Create a deep neural network for a multi-output Q-value function representation.

criticNetwork = [
    featureInputLayer(4,'Normalization','none','Name','state')
    fullyConnectedLayer(50, 'Name', 'CriticStateFC1')
    reluLayer('Name','CriticRelu1')
    fullyConnectedLayer(20,'Name','CriticStateFC2')
    reluLayer('Name','CriticRelu2')
    fullyConnectedLayer(numDiscreteAct,'Name','output')];

Create a representation for your critic using the recurrent neural network.

criticOptions = rlRepresentationOptions('LearnRate',1e-3,'GradientThreshold',1);
critic = rlQValueRepresentation(criticNetwork,obsInfo,actInfo,...
    'Observation','state',criticOptions);

Obtain value function estimates for each possible discrete action using random observations.

obs = rand(4,1);
val = getValue(critic,{obs})
val = 2x1 single column vector

    0.0139
   -0.1851

val contains two value function estimates, one for each possible discrete action.

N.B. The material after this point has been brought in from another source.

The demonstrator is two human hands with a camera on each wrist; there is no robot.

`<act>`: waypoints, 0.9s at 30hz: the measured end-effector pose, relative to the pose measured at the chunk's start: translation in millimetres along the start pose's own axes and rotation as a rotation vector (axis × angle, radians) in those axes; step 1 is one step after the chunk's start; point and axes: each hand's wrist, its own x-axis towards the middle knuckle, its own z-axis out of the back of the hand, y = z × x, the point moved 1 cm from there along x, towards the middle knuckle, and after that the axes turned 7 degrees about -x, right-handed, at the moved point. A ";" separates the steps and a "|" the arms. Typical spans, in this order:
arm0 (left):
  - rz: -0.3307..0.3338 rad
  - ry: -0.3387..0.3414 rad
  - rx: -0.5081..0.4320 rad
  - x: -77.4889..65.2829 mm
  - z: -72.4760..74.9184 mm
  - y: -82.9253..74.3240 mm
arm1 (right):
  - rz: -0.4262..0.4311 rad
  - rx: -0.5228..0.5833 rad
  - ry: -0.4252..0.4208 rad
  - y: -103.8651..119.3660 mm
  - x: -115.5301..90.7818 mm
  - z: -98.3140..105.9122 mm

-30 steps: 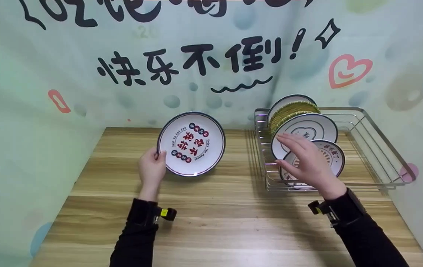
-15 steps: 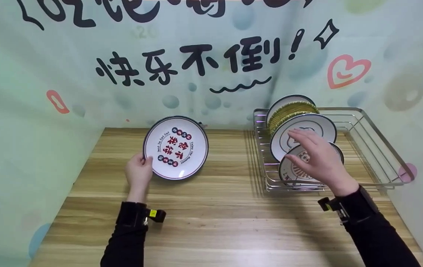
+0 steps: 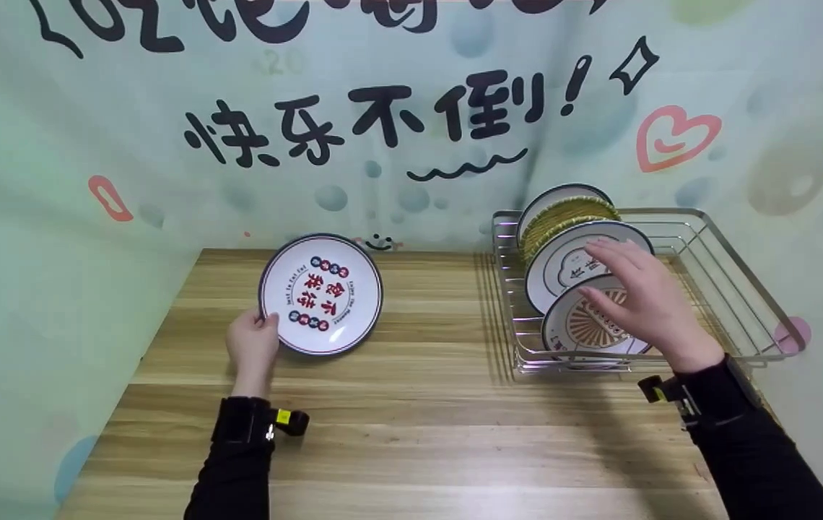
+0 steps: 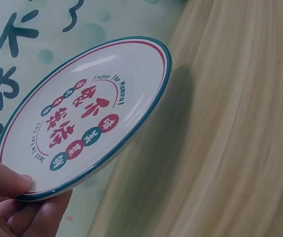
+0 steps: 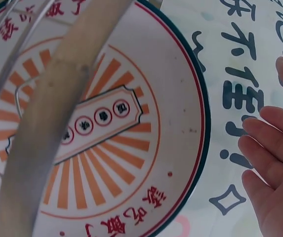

You can obtain the maximum Q-value function estimate across all the discrete actions.

[maxVal,maxIndex] = getMaxQValue(critic,{obs})
maxVal = single
    0.0139
maxIndex = 1

maxVal corresponds to the maximum entry in val.

You can also obtain maximum Q-value function estimates for a batch of observations. For example, obtain value function estimates for a batch of 10 observations.

[batchVal,batchIndex] = getMaxQValue(critic,{rand(4,1,10)});

Input Arguments

collapse all

Q-value representation, specified as an rlQValueRepresentation object.

Environment observations, specified as a cell array with as many elements as there are observation input channels. Each element of obs contains an array of observations for a single observation input channel.

The dimensions of each element in obs are MO-by-LB-by-LS, where:

  • MO corresponds to the dimensions of the associated observation input channel.

  • LB is the batch size. To specify a single observation, set LB = 1. To specify a batch of observations, specify LB > 1. If valueRep or qValueRep has multiple observation input channels, then LB must be the same for all elements of obs.

  • LS specifies the sequence length for a recurrent neural network. If valueRep or qValueRep does not use a recurrent neural network, then LS = 1. If valueRep or qValueRep has multiple observation input channels, then LS must be the same for all elements of obs.

LB and LS must be the same for both act and obs.

Output Arguments

collapse all

Maximum Q-value estimate across all possible discrete actions, returned as a 1-by-LB-by-LS array, where:

  • LB is the batch size.

  • LS specifies the sequence length for a recurrent neural network. If qValueRep does not use a recurrent neural network, then LS = 1.

Action index corresponding to the maximum Q value, returned as a 1-by-LB-by-LS array, where:

  • LB is the batch size.

  • LS specifies the sequence length for a recurrent neural network. If qValueRep does not use a recurrent neural network, then LS = 1.

Representation state, returned as a cell array. If qValueRep does not use a recurrent neural network, then state is an empty cell array.

You can set the state of the representation to state using the setState function. For example:

valueRep = setState(qValueRep,state);
Introduced in R2020a